### [Assigned task]
The lines in the listing below are to be given again exactly, starting at the line holding "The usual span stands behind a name" and ending at the line holding "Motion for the". Do not include pictures.

### [Dataset extract]
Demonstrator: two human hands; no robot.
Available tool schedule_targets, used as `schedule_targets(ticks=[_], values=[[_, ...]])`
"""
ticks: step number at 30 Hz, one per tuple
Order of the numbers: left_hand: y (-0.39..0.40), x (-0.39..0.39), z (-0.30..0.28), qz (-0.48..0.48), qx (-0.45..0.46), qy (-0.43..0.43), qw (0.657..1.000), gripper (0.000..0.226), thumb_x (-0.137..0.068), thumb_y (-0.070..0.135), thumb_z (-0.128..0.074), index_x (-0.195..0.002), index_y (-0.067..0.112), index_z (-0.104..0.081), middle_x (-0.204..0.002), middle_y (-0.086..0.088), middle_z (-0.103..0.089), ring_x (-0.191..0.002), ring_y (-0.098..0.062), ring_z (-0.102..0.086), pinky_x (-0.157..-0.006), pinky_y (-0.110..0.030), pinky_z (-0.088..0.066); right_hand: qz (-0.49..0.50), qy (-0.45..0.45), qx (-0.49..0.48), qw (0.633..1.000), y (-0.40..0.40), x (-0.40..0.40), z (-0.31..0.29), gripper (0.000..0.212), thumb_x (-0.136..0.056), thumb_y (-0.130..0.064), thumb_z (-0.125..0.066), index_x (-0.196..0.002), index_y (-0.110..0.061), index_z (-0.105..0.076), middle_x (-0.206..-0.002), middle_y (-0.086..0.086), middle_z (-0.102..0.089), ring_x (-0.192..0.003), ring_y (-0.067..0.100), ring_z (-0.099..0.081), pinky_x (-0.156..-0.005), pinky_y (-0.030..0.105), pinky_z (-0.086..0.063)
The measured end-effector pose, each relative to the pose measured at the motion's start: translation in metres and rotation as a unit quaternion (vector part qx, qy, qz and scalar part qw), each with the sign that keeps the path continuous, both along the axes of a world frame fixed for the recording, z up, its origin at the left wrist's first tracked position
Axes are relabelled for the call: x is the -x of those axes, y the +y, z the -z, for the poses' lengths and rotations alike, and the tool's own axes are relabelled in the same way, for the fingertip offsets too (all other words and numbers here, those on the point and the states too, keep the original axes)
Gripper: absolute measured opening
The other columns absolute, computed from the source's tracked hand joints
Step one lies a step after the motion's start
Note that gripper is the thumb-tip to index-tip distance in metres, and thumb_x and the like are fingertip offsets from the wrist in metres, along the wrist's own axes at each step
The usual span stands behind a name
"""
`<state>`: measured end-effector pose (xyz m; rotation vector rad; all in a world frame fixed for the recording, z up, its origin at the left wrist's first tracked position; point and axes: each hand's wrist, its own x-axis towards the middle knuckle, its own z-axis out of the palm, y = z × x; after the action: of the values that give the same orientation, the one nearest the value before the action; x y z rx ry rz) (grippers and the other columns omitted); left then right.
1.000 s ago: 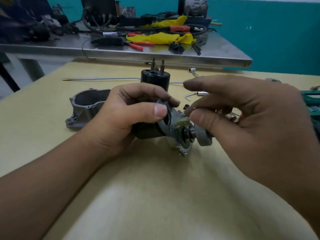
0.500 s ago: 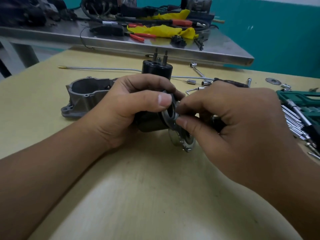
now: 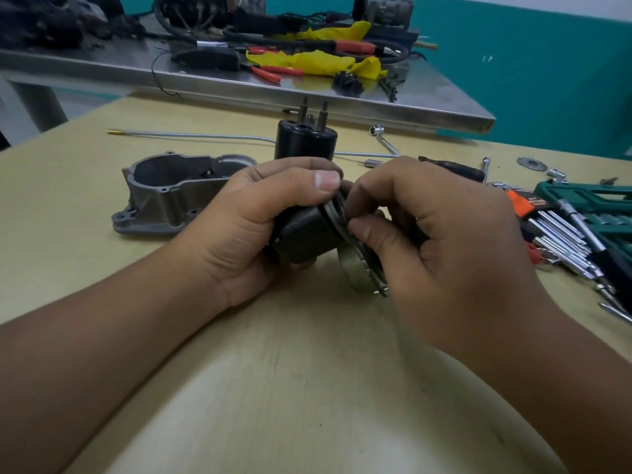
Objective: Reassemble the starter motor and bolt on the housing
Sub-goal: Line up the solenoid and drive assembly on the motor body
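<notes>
My left hand [image 3: 260, 217] grips the black cylindrical starter motor body [image 3: 304, 234], which lies on its side just above the tan table [image 3: 307, 388]. My right hand [image 3: 441, 241] pinches a thin metal ring [image 3: 337, 213] at the motor's open end, thumb and forefinger closed on its rim. A silver gear plate [image 3: 359, 268] on the motor's front pokes out below my right fingers. The grey cast housing [image 3: 171, 196] lies open side up to the left, behind my left hand. A black solenoid [image 3: 306, 142] with two studs stands upright behind the hands.
A green tool case [image 3: 595, 206] and several chrome bits and drivers [image 3: 561, 241] lie at the right. A long thin rod [image 3: 191, 135], an L-wrench [image 3: 384, 140] and a washer [image 3: 531, 163] lie at the back. Behind is a steel bench [image 3: 342, 94] with pliers, cables and yellow cloth.
My right hand moved left from over the gear end and closed its fingertips on the ring at the motor's open end. The left hand kept its grip.
</notes>
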<state>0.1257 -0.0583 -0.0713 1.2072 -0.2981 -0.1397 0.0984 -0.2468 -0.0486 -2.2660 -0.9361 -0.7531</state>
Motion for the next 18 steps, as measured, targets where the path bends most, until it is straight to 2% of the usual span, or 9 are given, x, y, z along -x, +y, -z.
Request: schedule_targets(ticks=[3, 6, 9, 11, 13, 14, 16, 18], values=[[0.0000, 0.0003, 0.0001, 0.007, 0.005, 0.000, 1.000, 0.040, -0.069, 0.029, -0.073, -0.105, 0.014, -0.068, -0.082, -0.002, -0.071, -0.064, -0.017, -0.065, -0.049, -0.023, -0.044, -0.002, 0.004, 0.014, 1.000, -0.0024, -0.0019, -0.0014, 0.007, -0.088, -0.004, -0.069, -0.092, -0.011, -0.070, -0.076, -0.024, -0.045, -0.071, -0.010, -0.043, -0.069, 0.008, -0.034], [0.0003, -0.0003, 0.0000, 0.008, 0.003, 0.002, 1.000, 0.039, -0.070, 0.030, -0.073, -0.105, 0.014, -0.069, -0.081, -0.001, -0.071, -0.063, -0.016, -0.065, -0.049, -0.023, -0.043, 0.001, 0.003, 0.007, 1.000, -0.0017, -0.0040, -0.0016, 0.010, -0.087, -0.003, -0.070, -0.093, -0.011, -0.070, -0.073, -0.030, -0.039, -0.070, -0.014, -0.045, -0.067, 0.003, -0.033], [0.0006, 0.0000, -0.0018, 0.017, -0.011, 0.003, 1.000, 0.049, -0.072, 0.032, -0.072, -0.115, 0.009, -0.063, -0.083, -0.002, -0.069, -0.065, -0.015, -0.064, -0.048, -0.023, -0.043, 0.004, 0.010, -0.017, 1.000, 0.0007, -0.0046, -0.0006, 0.011, -0.088, -0.004, -0.068, -0.094, -0.013, -0.069, -0.079, -0.023, -0.054, -0.072, -0.002, -0.053, -0.066, 0.011, -0.040], [0.0005, 0.0005, -0.0020, 0.018, -0.012, 0.008, 1.000, 0.054, -0.073, 0.033, -0.071, -0.119, 0.007, -0.061, -0.083, -0.003, -0.068, -0.066, -0.015, -0.064, -0.048, -0.023, -0.043, 0.009, 0.014, -0.049, 0.999, 0.0034, -0.0038, 0.0007, 0.011, -0.087, -0.004, -0.069, -0.093, -0.013, -0.069, -0.082, -0.009, -0.065, -0.077, 0.008, -0.056, -0.067, 0.020, -0.044], [-0.0001, 0.0012, -0.0018, 0.017, -0.009, 0.011, 1.000, 0.054, -0.074, 0.034, -0.072, -0.119, 0.007, -0.062, -0.082, -0.002, -0.068, -0.065, -0.014, -0.064, -0.047, -0.024, -0.043, 0.016, 0.012, -0.073, 0.997, 0.0057, -0.0027, 0.0017, 0.011, -0.086, -0.005, -0.071, -0.092, -0.014, -0.068, -0.082, -0.006, -0.067, -0.079, 0.009, -0.058, -0.067, 0.025, -0.046], [-0.0005, 0.0014, -0.0015, 0.013, -0.008, 0.012, 1.000, 0.050, -0.074, 0.034, -0.072, -0.117, 0.009, -0.065, -0.083, -0.002, -0.069, -0.066, -0.014, -0.065, -0.047, -0.024, -0.044, 0.022, 0.013, -0.078, 0.997, 0.0064, -0.0026, 0.0021, 0.012, -0.086, -0.005, -0.072, -0.092, -0.015, -0.068, -0.081, -0.009, -0.066, -0.077, 0.007, -0.058, -0.066, 0.023, -0.046], [-0.0014, 0.0023, -0.0008, 0.000, -0.001, 0.016, 1.000, 0.036, -0.072, 0.034, -0.074, -0.104, 0.017, -0.074, -0.085, -0.002, -0.072, -0.068, -0.014, -0.068, -0.046, -0.025, -0.045, 0.041, 0.009, -0.080, 0.996, 0.0068, -0.0026, 0.0030, 0.015, -0.086, -0.004, -0.074, -0.091, -0.016, -0.067, -0.076, -0.023, -0.055, -0.070, -0.005, -0.053, -0.063, 0.010, -0.039], [-0.0027, 0.0034, -0.0010, -0.017, 0.005, 0.022, 1.000, 0.027, -0.069, 0.034, -0.076, -0.094, 0.023, -0.079, -0.087, -0.002, -0.074, -0.068, -0.014, -0.069, -0.046, -0.025, -0.045, 0.055, 0.001, -0.089, 0.994, 0.0064, -0.0029, 0.0034, 0.019, -0.086, -0.001, -0.075, -0.090, -0.017, -0.066, -0.071, -0.028, -0.045, -0.065, -0.013, -0.048, -0.062, 0.003, -0.033]])
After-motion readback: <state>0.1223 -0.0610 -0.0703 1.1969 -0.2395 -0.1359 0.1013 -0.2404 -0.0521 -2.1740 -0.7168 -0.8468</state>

### [Response area]
The usual span stands behind a name
"""
`<state>`: measured end-effector pose (xyz m; rotation vector rad; all in a world frame fixed for the recording, z up, its origin at the left wrist's first tracked position; point and axes: each hand's wrist, its own x-axis towards the middle knuckle, its own z-axis out of the palm, y = z × x; after the action: of the values that give the same orientation, the one nearest the value before the action; x y z rx ry rz) (grippers and the other columns omitted); left then right.
1.000 s ago: 
0.500 s ago: 
now: 
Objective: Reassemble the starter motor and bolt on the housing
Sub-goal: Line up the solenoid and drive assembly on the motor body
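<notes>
My left hand [image 3: 260, 217] grips the black cylindrical starter motor body [image 3: 304, 234], which lies on its side just above the tan table [image 3: 307, 388]. My right hand [image 3: 441, 241] pinches a thin metal ring [image 3: 337, 213] at the motor's open end, thumb and forefinger closed on its rim. A silver gear plate [image 3: 359, 268] on the motor's front pokes out below my right fingers. The grey cast housing [image 3: 171, 196] lies open side up to the left, behind my left hand. A black solenoid [image 3: 306, 142] with two studs stands upright behind the hands.
A green tool case [image 3: 595, 206] and several chrome bits and drivers [image 3: 561, 241] lie at the right. A long thin rod [image 3: 191, 135], an L-wrench [image 3: 384, 140] and a washer [image 3: 531, 163] lie at the back. Behind is a steel bench [image 3: 342, 94] with pliers, cables and yellow cloth.
My right hand moved left from over the gear end and closed its fingertips on the ring at the motor's open end. The left hand kept its grip.
</notes>
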<state>0.1257 -0.0583 -0.0713 1.2072 -0.2981 -0.1397 0.0984 -0.2468 -0.0486 -2.2660 -0.9361 -0.7531</state>
Motion for the next 18 steps, as measured, targets where the path bends most, until it is straight to 2% of the usual span, or 9 are given, x, y, z along -x, +y, -z.

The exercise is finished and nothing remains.